Ziobro przegrał z tęczowym Kościołem. Wstrzymano wykonanie decyzji MSWiA. Fot. Dawid Żuchowicz / Agencja Gazeta
Wspólnota funkcjonowała od stycznia 2020 roku. Na początku roku MSWiA wpisało ją do rejestru Kościołów i innych związków wyznaniowych. Cała procedura trwała trzy lata, prokurator generalny nie brał w niej udziału. Dopiero pół roku później Zbigniew Ziobro wniósł sprzeciw wobec tej decyzji.

Prawdopodobnie jest to pierwsza legalnie zarejestrowana w Polsce wspólnota chrześcijańska, w której można zawrzeć małżeństwa jednopłciowe. – Chrześcijaństwo się rozwija. To, co robimy, nie jest żadną nowością. Wiele Kościołów, dużo większych od nas, jak Kościół Ewangelicki Niemiec, już przed nami wprowadziło takie zmiany – mówił dla naTemat.pl ks. prezbiter Tomasz Puchalski, który kieruje Reformowanym Kościołem Katolickim w Polsce.
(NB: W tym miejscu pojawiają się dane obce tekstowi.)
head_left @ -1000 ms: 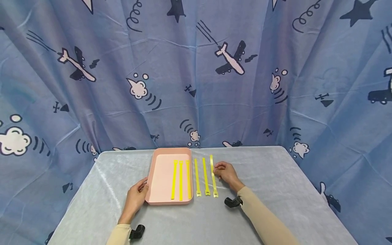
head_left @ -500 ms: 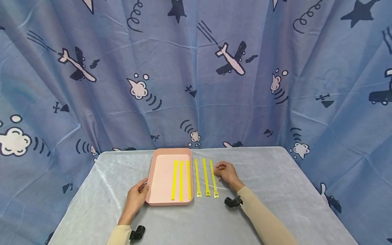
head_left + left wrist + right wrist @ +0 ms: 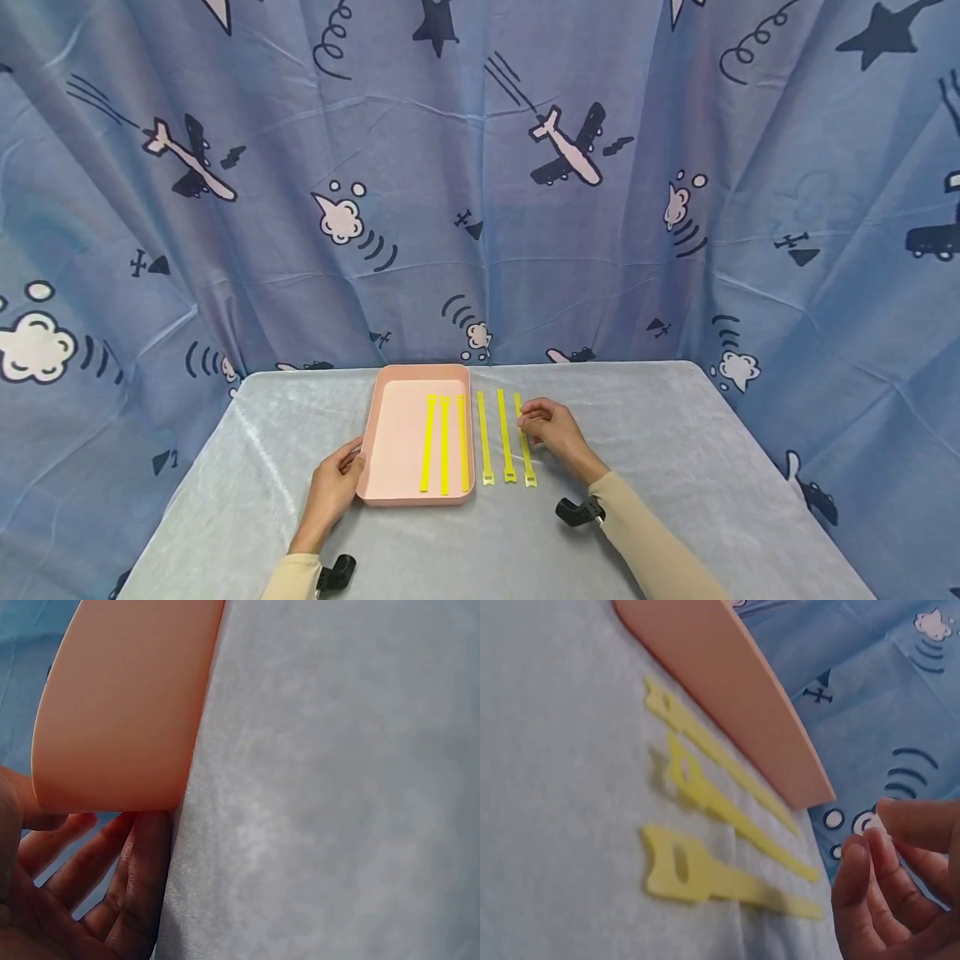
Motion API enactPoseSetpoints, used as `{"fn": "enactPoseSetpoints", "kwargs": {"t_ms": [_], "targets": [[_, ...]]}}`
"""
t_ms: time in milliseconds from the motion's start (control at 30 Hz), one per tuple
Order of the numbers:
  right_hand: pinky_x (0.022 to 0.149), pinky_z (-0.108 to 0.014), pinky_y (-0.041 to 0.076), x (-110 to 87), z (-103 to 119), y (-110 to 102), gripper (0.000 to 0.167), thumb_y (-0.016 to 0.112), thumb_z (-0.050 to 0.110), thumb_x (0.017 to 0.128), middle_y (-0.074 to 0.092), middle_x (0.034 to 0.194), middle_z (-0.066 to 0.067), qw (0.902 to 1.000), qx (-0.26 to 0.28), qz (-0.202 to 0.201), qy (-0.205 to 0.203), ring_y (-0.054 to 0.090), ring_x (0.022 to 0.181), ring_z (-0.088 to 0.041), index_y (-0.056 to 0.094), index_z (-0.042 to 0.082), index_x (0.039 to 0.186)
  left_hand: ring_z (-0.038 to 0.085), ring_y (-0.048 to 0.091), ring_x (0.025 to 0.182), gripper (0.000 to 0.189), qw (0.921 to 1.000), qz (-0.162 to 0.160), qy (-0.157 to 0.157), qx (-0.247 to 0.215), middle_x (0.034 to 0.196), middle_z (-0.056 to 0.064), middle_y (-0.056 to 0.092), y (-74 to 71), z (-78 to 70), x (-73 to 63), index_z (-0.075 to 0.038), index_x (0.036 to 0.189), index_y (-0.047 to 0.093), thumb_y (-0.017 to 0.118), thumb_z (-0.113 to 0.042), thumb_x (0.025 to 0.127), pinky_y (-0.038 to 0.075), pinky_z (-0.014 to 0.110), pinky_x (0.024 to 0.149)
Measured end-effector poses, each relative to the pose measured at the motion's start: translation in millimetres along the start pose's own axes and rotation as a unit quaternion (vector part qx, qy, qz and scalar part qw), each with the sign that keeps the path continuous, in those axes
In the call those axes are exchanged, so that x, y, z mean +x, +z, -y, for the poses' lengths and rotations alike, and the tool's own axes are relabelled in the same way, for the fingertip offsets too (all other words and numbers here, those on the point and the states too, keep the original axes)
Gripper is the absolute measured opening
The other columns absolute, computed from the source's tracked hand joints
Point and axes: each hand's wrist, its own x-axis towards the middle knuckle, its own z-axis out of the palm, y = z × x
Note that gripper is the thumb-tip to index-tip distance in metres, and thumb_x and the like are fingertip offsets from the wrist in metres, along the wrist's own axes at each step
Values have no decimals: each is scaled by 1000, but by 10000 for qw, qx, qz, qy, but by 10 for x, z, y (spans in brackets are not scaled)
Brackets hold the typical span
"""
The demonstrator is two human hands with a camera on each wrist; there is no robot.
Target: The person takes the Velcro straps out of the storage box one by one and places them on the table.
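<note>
My left hand [image 3: 332, 486] rests against the left side of a pink tray [image 3: 386, 433]. In the left wrist view its fingertips touch the tray's outer wall [image 3: 127, 712], partly hidden by it. My right hand [image 3: 553, 425] hovers by the far end of the rightmost yellow cable tie [image 3: 528, 462], its fingers covering a little of it. In the right wrist view nothing shows between the loosely bent fingers [image 3: 851, 874], and that cable tie [image 3: 727, 883] lies beside them. Two more cable ties, one left [image 3: 484, 442] and one middle [image 3: 506, 437], lie alongside, slotted heads toward me.
Three yellow cable ties lie inside the tray's right half, one of them the middle tie [image 3: 445, 446]. A grey cloth [image 3: 450, 550] covers the table. Behind it hangs a blue patterned curtain [image 3: 420, 267].
The rightmost cable tie's far end, raised a second ago, has dropped to the cloth beside the others. My right hand has since shifted slightly left over it. The left hand stays by the tray.
</note>
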Motion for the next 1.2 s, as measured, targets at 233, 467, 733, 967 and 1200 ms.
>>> {"fn": "enactPoseSetpoints", "kwargs": {"t_ms": [233, 467, 733, 967, 1200], "targets": [[69, -30, 53, -108, 101, 47, 28, 67, 6, 87, 66, 97, -10, 9992, 36, 354, -188, 64, 84, -20, 63, -2, 114, 30, 66, 110, 40, 10000, -70, 23, 41, 125, 21, 66, 10, 12, 1, -7, 139, 56, 53, -18, 101, 55, 40, 88], [73, -38, 57, -175, 180, 151, 26, 69, 9, 90, 67, 101, -10, 9959, -208, 794, -380, 65, 84, -18, 63, -1, 113, 30, 66, 110, 40, 10000, -35, -25, 24, 126, 21, 66, 20, 20, -1, -7, 139, 56, 53, -18, 101, 55, 39, 87], [75, -42, 56, -287, 347, 281, 28, 69, 12, 91, 66, 103, -12, 9917, -121, 1097, -658, 65, 86, -25, 62, -2, 114, 29, 66, 110, 40, 10000, -49, 2, 44, 126, 20, 66, 17, 27, 6, -8, 139, 56, 53, -18, 101, 54, 39, 88], [74, -36, 56, -357, 495, 419, 28, 67, 10, 92, 65, 106, -15, 9898, 51, 1158, -829, 66, 89, -28, 62, -1, 117, 28, 66, 110, 40, 10000, -51, -9, 52, 126, 19, 66, 12, 18, -1, -8, 140, 56, 53, -18, 101, 54, 37, 87], [71, -28, 56, -394, 638, 532, 26, 65, 11, 94, 65, 108, -14, 9879, 173, 1213, -956, 66, 89, -21, 64, 2, 118, 29, 66, 110, 40, 10000, -58, 1, 71, 126, 20, 66, 19, 12, 2, -8, 140, 55, 53, -18, 101, 55, 38, 87]]}}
Jedna z zasad, którą stosuje wspólnota, brzmi: "Kościół jest otwarty na wszystkich ludzi dobrej woli". Wyświęcone mogą być osoby niezależnie od płci, narodowości i orientacji seksualnej. Osoby te mogą żyć w celibacie lub nie. Na co dzień pracują w normalnych zawodach. Mogą być wśród nich kobiety.
Mimo że zawierane w ramach wspólnoty małżeństwa jednopłciowe nie pociągały za sobą żadnych skutków cywilnoprawnych, 15 września ubiegłego MSWiA zdecydowało o nieważności jej rejestracji, a w uzasadnieniu wprost wskazano, że chodzi o związki zawierane przez pary LGBT.
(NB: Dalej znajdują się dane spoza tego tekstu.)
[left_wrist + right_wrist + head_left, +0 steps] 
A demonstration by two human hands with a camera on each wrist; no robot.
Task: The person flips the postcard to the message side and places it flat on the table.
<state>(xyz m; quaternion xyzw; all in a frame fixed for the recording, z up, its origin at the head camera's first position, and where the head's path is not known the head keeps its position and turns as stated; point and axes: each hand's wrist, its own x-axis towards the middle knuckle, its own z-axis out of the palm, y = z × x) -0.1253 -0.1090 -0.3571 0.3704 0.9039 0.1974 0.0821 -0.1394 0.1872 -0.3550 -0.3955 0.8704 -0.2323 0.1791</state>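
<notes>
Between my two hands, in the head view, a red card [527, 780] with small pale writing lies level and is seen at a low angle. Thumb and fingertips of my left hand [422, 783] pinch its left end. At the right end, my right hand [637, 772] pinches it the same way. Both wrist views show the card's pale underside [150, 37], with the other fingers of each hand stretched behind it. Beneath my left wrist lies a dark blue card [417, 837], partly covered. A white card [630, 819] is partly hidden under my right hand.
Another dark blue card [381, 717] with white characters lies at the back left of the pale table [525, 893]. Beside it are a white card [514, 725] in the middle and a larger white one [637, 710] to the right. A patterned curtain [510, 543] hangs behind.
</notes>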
Reformowani katolicy zdecydowali jednak walczyć o swoją wspólnotę i miesiąc później złożyli w MSWiA wniosek o ponowne rozpatrzenie sprawy. Ministerstwo w grudniu 2020 roku podtrzymało decyzję, a Kościół złożył skargę do Wojewódzkiego Sądu Administracyjnego w Warszawie, który 17 czerwca zdecydował o jej wstrzymaniu.

"Wykonanie zaskarżonej decyzji przed zbadaniem jej legalności przez sąd administracyjny może spowodować dla skarżącego skutki trudne do odwrócenia" – brzmi fragment uzasadnienia sądu. Nie jest to jednak jeszcze koniec sprawy, ponieważ trzeba poczekać na ostateczne orzeczenie WSA.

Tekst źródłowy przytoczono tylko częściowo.